Early critics of the overkill hypothesis were researchers in the field of archaeology (Louis Leakey and Donald Grayson [23] ) and the geosciences (Russell Graham). The former focused on disagreements about human capabilities and expansions out of Africa. In geosciences, the focus was on the scale, speed, ecological effects, and biodiversity consequences of climate change during the Pleistocene glacial and interglacial periods. Prior to Martin's overkill idea, the mainstream scientific understanding of Pleistocene and Holocene extinction causes was climate change. [24] [17]

Martin later developed an ancillary hypothesis focusing on the speed of human entry into and saturation of a frontier landscape.

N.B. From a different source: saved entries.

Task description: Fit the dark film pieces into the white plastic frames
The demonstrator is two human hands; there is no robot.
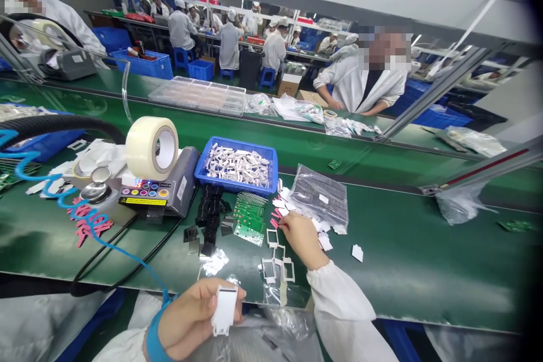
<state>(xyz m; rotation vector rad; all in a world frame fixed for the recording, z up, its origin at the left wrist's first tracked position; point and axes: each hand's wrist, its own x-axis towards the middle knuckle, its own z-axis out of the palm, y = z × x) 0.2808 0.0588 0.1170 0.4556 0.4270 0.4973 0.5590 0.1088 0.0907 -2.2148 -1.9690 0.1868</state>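
Observation:
In my left hand (190,314), which wears a blue wrist strap (156,335), I hold a small white plastic frame (224,310) upright above the bench's front edge. Its inside is filled by a flat white face with a dark line along the top. My right hand (302,236) reaches over the bench, thumb and finger pinched at the end of a pink strip (275,223). More pink strips and white cut pieces (326,241) lie around those fingertips. Just below sit several open white frames (268,270). Green circuit boards (250,216) are stacked to the left of them.
A blue tray (199,172) of white parts stands behind the boards. Left of it, a tape dispenser (186,181) carries a large tape roll (146,147). Dark film pieces (210,215) and a bagged dark stack (320,195) flank the boards. A co-worker (365,82) sits across the line.

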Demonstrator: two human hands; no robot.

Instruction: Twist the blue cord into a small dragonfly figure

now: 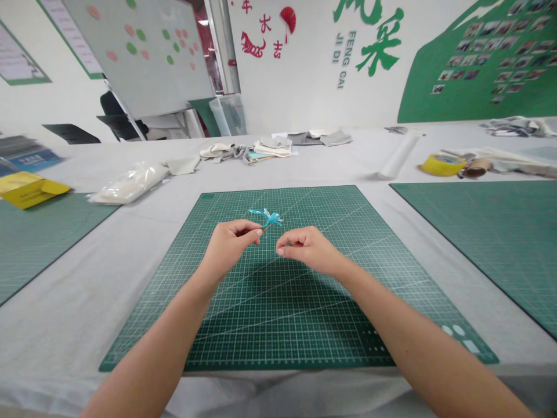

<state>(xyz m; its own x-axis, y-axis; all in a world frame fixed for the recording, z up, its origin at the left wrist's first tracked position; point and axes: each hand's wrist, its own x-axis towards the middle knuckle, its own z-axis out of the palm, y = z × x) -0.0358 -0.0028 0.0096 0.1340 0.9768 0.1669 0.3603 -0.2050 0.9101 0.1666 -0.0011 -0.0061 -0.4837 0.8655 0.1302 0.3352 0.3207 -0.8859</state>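
Note:
Between the thumb and index finger of my left hand [232,244] is the stem of a small light-blue flower-shaped craft piece [272,219]. Its thin, looped strands, some pale or shiny, fan out above the fingertips, and one strand reaches to the left. My right hand [307,248] is just to the right and a little lower, its thumb and fingers pinched together. Whether anything is between them is too small to make out. Both hands are above a green cutting mat [278,342] with a white grid, and their shadow falls on it.
More green mats lie at the left [52,249] and right [491,244] of the white-covered table [104,255]. Around them are a plastic-wrapped pack [130,183], a yellow box [30,188], folded cloths [272,146], a white roll [399,155] and yellow tape [442,165].

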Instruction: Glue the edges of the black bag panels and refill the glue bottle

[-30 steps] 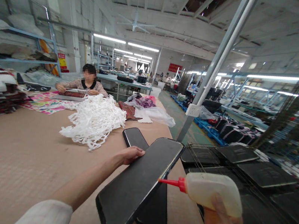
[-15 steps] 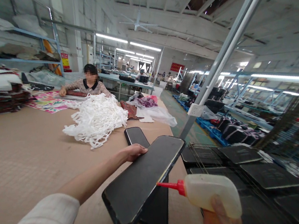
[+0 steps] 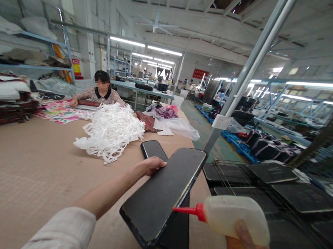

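Note:
My left hand (image 3: 154, 165) grips the far long edge of a black rectangular panel (image 3: 165, 196) with rounded corners, thumb on top and the other fingers hidden beneath. The panel is held tilted above a second dark panel (image 3: 175, 241), which lies crosswise on the table. In my right hand (image 3: 246, 244) is a squeeze bottle (image 3: 231, 215), translucent with a yellowish tint, with a red pointed nozzle. The nozzle's tip meets the near long edge of the upper panel, where a pale, shiny line runs along the rim.
White tangled netting (image 3: 112, 129) lies on the brown tabletop (image 3: 48, 160), with a clear plastic bag (image 3: 179, 126) beyond it. A person (image 3: 102, 90) sits across the table. Several black panels (image 3: 304, 195) rest on a rack at right. A slanted metal pole (image 3: 242, 83) rises by the table edge.
The nozzle tip has slid slightly left along the panel's near edge, toward its near end. The upper panel has shifted a little to the right in view with my left hand.

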`<state>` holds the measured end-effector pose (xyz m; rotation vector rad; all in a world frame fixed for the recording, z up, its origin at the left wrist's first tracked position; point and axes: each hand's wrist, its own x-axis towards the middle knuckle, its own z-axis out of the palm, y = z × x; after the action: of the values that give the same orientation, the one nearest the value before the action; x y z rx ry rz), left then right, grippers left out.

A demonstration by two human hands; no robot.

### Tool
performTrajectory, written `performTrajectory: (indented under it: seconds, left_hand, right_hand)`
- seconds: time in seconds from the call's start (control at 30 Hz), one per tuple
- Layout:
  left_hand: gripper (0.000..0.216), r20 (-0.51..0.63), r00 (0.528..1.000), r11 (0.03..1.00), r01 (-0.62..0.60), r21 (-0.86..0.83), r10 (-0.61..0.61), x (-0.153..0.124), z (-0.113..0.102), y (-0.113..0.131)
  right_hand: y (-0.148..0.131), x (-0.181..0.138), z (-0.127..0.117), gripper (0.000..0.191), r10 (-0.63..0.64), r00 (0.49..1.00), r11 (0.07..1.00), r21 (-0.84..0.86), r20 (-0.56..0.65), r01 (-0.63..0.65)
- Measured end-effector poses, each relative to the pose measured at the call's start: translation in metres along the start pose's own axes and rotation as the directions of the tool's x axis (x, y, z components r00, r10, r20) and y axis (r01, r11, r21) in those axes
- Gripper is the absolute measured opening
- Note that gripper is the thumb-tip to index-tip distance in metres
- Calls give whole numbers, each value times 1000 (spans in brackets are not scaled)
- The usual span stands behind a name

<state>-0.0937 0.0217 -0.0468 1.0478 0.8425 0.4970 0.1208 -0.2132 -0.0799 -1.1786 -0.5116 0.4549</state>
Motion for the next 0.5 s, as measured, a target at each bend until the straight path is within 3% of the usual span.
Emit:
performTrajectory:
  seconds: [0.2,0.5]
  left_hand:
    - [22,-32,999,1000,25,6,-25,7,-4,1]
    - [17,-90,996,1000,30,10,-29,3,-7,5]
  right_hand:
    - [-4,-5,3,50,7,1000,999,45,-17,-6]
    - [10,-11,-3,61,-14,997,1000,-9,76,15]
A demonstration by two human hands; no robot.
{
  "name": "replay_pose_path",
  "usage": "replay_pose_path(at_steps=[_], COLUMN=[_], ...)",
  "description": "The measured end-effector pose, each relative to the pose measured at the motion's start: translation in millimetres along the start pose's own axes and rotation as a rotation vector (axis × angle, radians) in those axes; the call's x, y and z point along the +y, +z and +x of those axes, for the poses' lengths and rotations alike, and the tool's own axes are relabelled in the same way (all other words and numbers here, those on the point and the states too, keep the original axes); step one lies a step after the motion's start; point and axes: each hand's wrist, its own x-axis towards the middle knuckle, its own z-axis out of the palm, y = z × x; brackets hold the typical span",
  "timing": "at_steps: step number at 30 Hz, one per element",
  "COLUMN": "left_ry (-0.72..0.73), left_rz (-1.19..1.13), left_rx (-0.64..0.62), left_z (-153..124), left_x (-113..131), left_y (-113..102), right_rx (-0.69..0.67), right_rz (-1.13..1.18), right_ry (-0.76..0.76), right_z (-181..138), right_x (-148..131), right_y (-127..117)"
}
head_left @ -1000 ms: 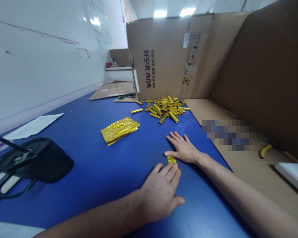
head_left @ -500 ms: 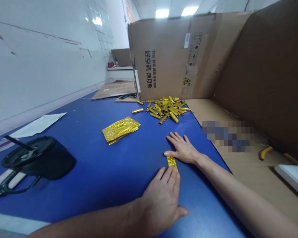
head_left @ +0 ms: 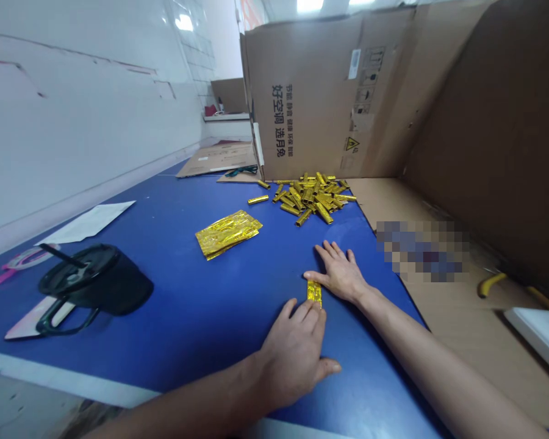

This, he called the “blitzkrieg model”, [25] which, similar to the ideas of Russian climatologist Mikhail I. Budyko, [26] relates the sudden demise of large mammal populations on different continents and at different times to the arrival of humans. Martin proposed that as humans migrated from Africa and Eurasia to Australia, the Americas, and the islands of the Pacific, the new arrivals rapidly hunted to extinction the large animals endemic to each continent and thus also naive in the presence of unfamiliar primates equipped with lethal projectiles. Martin particularly focused his research on North America, whose late Ice Age fauna rivaled that of Africa today. [27]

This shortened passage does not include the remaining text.